- What you will do
In the listing that follows, the lines starting at the one containing "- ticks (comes" and ending at the one containing "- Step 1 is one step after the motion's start" are to be returned exactly, both boundary lines included, and no others.
---- Stored data
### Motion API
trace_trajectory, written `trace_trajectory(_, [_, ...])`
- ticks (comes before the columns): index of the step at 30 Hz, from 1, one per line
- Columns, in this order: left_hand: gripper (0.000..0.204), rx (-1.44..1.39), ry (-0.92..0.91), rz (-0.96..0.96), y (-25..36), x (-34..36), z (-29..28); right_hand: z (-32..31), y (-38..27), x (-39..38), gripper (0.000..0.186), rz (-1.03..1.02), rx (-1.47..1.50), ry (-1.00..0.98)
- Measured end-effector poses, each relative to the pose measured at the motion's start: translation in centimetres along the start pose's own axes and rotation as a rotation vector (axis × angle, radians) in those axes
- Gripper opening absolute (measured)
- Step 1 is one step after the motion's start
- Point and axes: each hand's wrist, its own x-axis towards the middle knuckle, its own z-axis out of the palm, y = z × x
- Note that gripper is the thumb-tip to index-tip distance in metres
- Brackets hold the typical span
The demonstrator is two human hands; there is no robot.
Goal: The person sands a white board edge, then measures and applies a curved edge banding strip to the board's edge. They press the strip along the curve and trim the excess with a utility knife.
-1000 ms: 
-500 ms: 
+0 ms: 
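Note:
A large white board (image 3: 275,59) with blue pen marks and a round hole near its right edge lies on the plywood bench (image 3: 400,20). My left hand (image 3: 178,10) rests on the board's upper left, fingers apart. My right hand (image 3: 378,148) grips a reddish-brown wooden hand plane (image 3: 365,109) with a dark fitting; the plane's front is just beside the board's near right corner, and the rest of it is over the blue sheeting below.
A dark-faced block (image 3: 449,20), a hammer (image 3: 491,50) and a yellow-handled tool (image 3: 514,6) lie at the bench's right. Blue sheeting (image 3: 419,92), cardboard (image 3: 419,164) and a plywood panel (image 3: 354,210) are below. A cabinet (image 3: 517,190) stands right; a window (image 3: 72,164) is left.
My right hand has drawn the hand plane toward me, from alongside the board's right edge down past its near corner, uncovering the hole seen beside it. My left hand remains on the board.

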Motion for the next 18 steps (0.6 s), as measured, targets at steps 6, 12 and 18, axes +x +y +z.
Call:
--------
- Answer box
- ticks (comes before the columns): index of the step at 30 Hz, from 1, one per line
- Columns, in this order: left_hand: gripper (0.000..0.204), rx (-1.44..1.39), ry (-0.92..0.91), rz (-0.96..0.96), y (-25..36), x (-34..36), z (-29..28); right_hand: z (-32..31), y (-38..27), x (-39..38), gripper (0.000..0.186), rz (-1.03..1.02), rx (-1.47..1.50), ry (-1.00..0.98)
- Measured end-effector poses, each relative to the pose measured at the motion's start: translation in centimetres along the start pose's own axes and rotation as a rotation vector (axis × angle, radians) in those axes
- Gripper opening absolute (measured)
- Step 1 is one step after the motion's start

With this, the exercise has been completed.